• What you need to do: Find the word "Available" in the data below and copy each line that holds it.
+++ Task material
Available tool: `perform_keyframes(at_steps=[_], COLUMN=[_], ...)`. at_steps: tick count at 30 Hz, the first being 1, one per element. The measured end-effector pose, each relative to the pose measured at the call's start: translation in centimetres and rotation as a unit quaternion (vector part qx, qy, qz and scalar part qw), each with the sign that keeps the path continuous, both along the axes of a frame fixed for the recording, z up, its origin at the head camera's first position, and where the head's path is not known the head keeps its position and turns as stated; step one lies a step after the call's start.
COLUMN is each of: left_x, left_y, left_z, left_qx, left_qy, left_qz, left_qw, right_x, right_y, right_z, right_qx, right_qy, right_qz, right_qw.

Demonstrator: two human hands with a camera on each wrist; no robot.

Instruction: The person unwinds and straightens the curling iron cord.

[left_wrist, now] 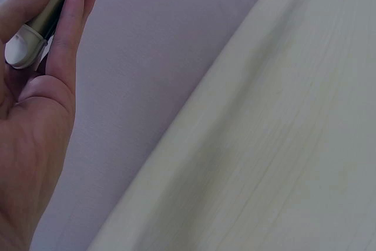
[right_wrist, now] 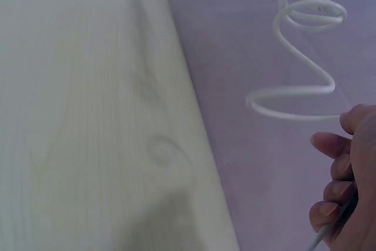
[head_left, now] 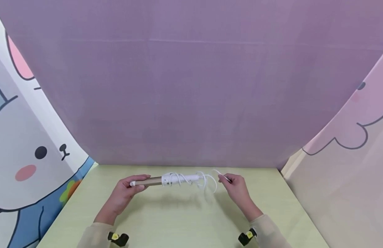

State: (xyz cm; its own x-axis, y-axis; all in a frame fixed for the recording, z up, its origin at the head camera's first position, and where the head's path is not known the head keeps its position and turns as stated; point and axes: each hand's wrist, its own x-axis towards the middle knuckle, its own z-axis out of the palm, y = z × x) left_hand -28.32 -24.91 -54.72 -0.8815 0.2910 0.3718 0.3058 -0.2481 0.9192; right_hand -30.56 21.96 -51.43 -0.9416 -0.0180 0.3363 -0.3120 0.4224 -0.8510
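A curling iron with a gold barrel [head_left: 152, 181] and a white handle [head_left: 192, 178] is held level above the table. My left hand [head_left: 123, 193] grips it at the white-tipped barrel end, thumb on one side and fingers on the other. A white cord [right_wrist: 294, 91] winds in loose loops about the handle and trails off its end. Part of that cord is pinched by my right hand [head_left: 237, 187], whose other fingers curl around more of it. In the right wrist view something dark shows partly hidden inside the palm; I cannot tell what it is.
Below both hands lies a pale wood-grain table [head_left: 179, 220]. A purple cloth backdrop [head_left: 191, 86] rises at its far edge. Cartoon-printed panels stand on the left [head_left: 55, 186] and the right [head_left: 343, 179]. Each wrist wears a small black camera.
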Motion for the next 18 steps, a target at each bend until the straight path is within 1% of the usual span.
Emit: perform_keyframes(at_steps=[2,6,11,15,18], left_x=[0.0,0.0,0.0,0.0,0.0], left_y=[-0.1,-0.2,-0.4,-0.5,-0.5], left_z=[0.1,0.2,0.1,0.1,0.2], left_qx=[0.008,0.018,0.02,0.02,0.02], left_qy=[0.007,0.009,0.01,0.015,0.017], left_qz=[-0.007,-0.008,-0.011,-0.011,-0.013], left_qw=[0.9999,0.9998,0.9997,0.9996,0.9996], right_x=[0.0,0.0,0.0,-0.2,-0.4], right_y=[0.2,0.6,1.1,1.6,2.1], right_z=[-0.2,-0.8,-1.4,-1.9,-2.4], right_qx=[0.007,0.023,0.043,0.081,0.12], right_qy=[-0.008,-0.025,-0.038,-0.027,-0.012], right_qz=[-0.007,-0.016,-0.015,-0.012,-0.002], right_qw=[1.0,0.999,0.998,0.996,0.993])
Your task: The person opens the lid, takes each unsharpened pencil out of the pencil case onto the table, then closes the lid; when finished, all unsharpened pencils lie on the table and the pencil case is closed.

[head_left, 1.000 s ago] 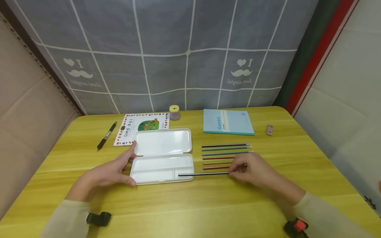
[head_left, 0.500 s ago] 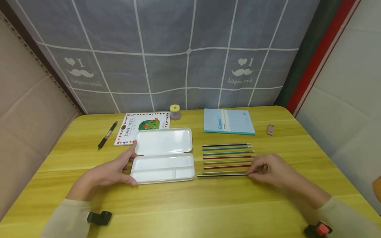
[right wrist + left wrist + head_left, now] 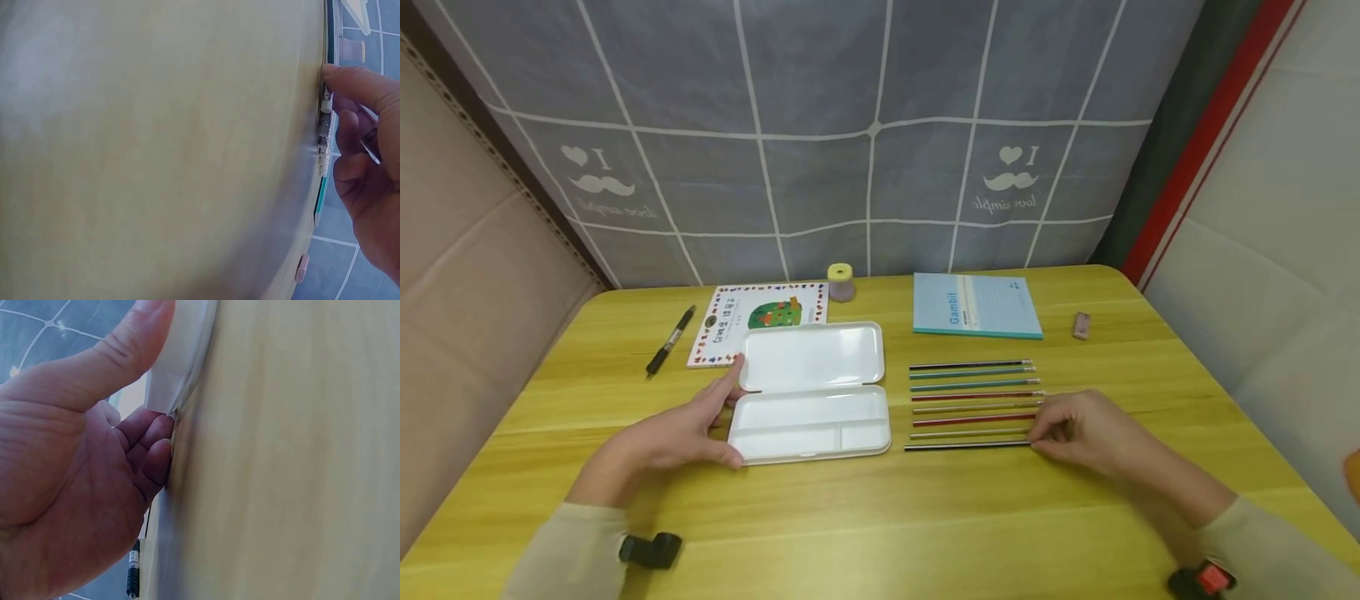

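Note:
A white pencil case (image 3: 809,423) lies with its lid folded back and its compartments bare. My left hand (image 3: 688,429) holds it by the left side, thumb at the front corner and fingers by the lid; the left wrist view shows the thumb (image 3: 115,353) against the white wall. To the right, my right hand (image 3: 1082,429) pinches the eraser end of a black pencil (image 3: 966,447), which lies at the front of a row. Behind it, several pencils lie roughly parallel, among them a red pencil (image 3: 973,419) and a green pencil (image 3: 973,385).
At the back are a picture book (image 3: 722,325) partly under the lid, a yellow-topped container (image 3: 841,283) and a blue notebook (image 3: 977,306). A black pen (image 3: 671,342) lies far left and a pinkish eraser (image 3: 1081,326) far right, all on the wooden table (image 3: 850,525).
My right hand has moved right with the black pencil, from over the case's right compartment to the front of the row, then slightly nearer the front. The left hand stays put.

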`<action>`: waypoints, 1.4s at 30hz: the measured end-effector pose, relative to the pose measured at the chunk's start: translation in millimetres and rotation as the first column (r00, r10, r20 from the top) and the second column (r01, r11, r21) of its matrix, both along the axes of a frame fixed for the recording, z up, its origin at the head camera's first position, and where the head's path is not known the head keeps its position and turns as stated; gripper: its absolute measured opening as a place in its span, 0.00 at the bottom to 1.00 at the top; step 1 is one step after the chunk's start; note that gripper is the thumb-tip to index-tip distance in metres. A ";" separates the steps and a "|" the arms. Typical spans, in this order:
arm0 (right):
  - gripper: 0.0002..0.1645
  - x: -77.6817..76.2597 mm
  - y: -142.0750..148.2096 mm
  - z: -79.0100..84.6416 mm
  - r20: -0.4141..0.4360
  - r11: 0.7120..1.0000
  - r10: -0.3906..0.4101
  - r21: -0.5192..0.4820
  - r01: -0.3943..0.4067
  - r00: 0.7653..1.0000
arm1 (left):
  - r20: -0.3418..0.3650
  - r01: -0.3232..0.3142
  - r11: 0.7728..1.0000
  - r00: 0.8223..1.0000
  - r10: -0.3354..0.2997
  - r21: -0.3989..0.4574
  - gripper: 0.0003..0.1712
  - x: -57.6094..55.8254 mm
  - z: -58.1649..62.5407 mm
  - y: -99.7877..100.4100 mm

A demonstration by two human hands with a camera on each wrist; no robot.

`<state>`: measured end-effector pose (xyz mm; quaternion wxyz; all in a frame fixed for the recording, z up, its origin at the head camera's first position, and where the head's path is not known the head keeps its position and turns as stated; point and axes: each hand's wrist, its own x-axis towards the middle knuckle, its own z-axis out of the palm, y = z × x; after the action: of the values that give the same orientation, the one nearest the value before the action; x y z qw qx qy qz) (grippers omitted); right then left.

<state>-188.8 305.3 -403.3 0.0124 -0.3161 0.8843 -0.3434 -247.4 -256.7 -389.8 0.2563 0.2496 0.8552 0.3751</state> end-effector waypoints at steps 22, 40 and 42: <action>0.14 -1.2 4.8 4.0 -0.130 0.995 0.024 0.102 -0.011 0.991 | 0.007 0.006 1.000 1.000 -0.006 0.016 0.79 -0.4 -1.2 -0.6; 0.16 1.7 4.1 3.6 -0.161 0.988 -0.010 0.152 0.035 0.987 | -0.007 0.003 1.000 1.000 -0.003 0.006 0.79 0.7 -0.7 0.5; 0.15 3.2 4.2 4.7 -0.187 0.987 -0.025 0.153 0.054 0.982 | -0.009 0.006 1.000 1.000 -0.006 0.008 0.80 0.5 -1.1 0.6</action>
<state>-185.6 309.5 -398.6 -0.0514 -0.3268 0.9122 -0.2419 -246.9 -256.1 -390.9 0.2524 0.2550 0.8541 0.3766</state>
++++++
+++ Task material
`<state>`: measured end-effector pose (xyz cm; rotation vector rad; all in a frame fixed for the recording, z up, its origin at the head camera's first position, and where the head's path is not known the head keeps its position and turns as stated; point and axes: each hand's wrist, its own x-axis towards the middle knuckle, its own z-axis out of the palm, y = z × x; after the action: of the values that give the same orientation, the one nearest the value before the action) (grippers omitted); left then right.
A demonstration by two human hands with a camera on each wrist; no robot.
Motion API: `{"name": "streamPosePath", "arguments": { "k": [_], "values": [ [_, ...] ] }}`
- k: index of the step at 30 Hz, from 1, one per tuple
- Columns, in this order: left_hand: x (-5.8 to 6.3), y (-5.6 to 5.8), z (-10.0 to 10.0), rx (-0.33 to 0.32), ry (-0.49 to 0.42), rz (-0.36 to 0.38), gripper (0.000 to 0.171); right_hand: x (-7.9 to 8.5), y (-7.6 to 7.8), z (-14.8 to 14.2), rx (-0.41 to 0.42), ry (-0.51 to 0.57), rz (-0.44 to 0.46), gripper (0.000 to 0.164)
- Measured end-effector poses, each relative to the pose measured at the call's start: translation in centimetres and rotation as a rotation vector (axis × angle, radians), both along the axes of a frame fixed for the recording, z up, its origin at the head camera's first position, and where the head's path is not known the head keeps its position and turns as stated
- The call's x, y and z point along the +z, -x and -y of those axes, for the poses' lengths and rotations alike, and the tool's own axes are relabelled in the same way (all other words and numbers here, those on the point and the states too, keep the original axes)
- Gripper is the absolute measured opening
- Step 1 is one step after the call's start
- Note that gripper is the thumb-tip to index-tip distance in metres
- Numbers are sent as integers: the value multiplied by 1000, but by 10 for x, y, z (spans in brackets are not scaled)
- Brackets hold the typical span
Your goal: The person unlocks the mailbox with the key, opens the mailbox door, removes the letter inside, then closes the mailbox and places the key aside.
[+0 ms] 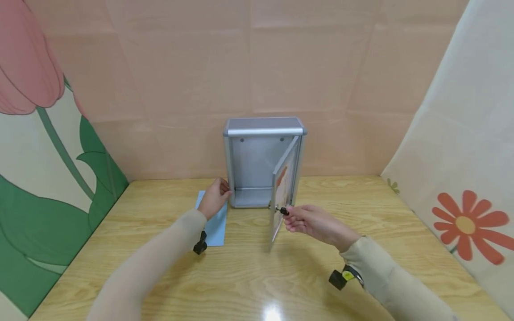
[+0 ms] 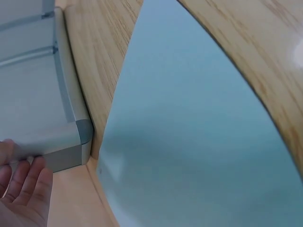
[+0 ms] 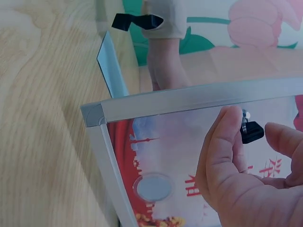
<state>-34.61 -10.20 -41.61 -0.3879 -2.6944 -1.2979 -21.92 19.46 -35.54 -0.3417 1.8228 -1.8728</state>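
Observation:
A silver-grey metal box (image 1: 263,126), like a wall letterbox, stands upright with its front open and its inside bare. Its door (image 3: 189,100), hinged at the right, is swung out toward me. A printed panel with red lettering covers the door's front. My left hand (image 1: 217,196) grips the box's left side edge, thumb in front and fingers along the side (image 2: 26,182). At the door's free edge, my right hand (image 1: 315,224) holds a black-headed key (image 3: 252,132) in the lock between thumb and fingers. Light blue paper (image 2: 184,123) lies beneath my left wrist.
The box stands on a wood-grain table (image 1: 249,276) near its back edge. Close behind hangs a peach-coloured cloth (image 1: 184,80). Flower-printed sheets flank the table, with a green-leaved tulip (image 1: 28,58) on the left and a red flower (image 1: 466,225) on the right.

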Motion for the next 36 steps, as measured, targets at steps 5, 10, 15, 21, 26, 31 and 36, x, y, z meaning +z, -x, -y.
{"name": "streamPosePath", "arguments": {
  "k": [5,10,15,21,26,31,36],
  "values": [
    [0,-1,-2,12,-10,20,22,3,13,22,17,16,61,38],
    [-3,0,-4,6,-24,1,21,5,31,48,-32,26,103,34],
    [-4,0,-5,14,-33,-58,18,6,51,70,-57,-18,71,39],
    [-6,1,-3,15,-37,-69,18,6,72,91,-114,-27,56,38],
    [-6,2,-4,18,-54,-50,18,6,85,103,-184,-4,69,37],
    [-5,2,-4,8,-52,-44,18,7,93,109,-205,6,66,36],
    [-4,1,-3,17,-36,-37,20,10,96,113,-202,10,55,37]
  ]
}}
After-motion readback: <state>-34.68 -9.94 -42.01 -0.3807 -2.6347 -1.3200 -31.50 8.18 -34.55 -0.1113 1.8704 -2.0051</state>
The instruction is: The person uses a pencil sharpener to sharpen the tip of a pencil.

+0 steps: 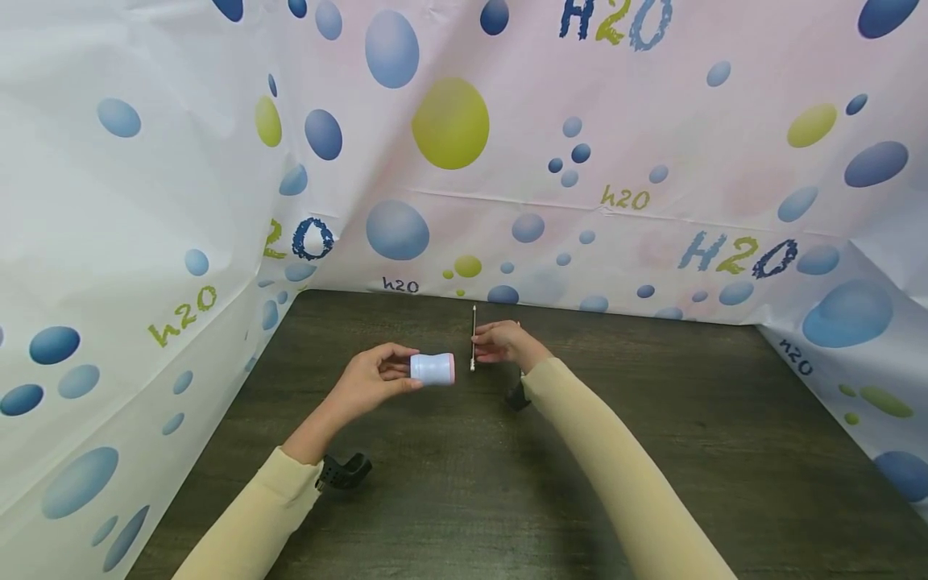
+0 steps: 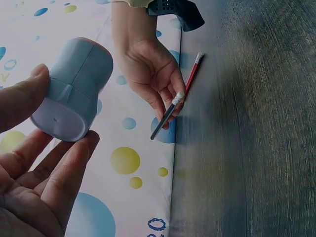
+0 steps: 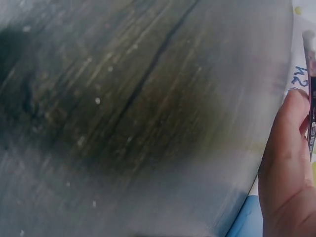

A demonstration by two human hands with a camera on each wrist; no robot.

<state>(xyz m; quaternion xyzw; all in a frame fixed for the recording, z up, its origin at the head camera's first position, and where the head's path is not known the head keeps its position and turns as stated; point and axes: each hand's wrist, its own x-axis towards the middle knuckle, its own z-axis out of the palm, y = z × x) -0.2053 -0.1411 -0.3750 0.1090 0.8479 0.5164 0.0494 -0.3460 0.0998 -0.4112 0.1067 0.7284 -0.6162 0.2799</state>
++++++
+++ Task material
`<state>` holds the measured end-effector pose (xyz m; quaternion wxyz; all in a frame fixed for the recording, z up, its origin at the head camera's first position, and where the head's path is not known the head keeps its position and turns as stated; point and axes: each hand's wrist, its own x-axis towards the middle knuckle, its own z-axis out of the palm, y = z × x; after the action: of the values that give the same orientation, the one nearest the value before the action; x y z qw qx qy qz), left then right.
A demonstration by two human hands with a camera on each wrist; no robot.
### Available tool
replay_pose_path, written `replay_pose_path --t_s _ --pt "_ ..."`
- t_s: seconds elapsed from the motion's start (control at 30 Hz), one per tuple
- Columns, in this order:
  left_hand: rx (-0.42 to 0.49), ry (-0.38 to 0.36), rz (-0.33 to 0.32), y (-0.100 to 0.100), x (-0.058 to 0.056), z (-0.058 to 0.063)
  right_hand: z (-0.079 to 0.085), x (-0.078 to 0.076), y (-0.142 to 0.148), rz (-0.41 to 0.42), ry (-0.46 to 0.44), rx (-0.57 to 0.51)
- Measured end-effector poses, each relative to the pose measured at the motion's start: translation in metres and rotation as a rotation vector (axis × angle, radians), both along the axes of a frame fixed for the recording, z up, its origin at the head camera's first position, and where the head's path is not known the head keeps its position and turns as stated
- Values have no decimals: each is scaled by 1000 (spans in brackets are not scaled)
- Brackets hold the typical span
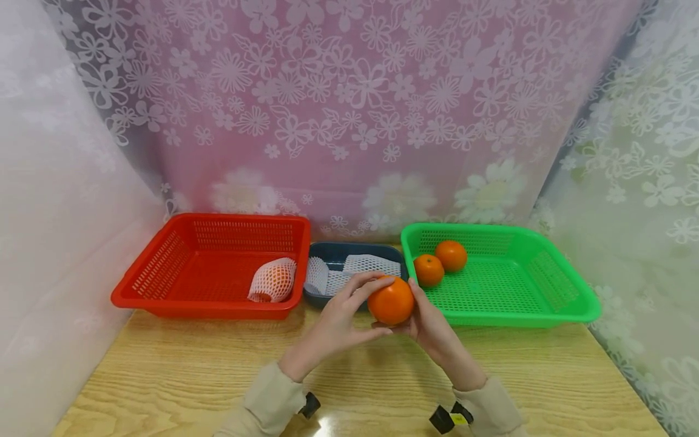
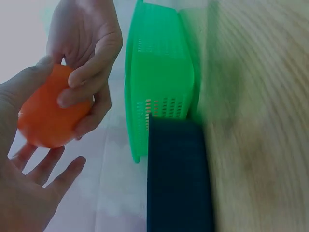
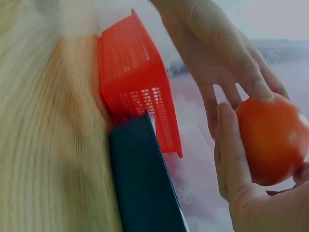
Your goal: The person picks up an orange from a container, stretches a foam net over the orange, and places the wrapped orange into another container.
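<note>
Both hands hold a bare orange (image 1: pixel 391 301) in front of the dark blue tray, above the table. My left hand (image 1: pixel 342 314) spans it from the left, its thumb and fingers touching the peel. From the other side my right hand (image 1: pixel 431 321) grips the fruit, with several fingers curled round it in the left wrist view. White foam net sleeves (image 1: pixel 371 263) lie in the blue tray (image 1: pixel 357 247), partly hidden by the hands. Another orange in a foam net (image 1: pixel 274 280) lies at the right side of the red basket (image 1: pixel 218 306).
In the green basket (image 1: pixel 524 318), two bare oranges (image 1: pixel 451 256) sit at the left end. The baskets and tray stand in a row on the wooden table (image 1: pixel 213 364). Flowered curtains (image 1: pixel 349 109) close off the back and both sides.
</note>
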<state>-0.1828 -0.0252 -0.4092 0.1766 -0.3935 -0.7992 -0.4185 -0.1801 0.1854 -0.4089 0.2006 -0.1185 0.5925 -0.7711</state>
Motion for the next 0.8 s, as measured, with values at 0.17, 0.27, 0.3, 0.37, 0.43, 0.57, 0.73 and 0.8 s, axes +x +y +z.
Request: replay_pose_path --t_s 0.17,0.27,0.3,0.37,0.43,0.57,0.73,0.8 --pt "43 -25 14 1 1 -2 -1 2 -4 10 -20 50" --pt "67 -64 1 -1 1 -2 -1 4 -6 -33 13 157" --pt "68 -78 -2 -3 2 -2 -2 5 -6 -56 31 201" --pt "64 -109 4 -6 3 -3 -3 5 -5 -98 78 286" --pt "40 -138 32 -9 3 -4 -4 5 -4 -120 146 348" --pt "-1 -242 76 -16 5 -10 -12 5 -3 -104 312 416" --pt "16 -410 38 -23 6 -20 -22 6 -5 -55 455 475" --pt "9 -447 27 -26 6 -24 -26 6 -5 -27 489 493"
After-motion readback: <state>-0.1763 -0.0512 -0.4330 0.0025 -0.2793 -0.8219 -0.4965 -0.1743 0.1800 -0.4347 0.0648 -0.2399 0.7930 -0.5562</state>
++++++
• Task answer:
Available tool: `perform_keyframes(at_steps=[_], COLUMN=[_], ...)`. at_steps: tick count at 30 Hz, the first being 1, one per element. The measured end-effector pose, each relative to the pose measured at the call's start: translation in centimetres and rotation as a unit quaternion (vector part qx, qy, qz and scalar part qw), each with the sign that keeps the path continuous, both along the axes of a frame fixed for the recording, z up, its origin at the head camera's first position, and where the head's path is not known the head keeps its position and turns as stated; step one lies a step after the call's start.
### Available tool

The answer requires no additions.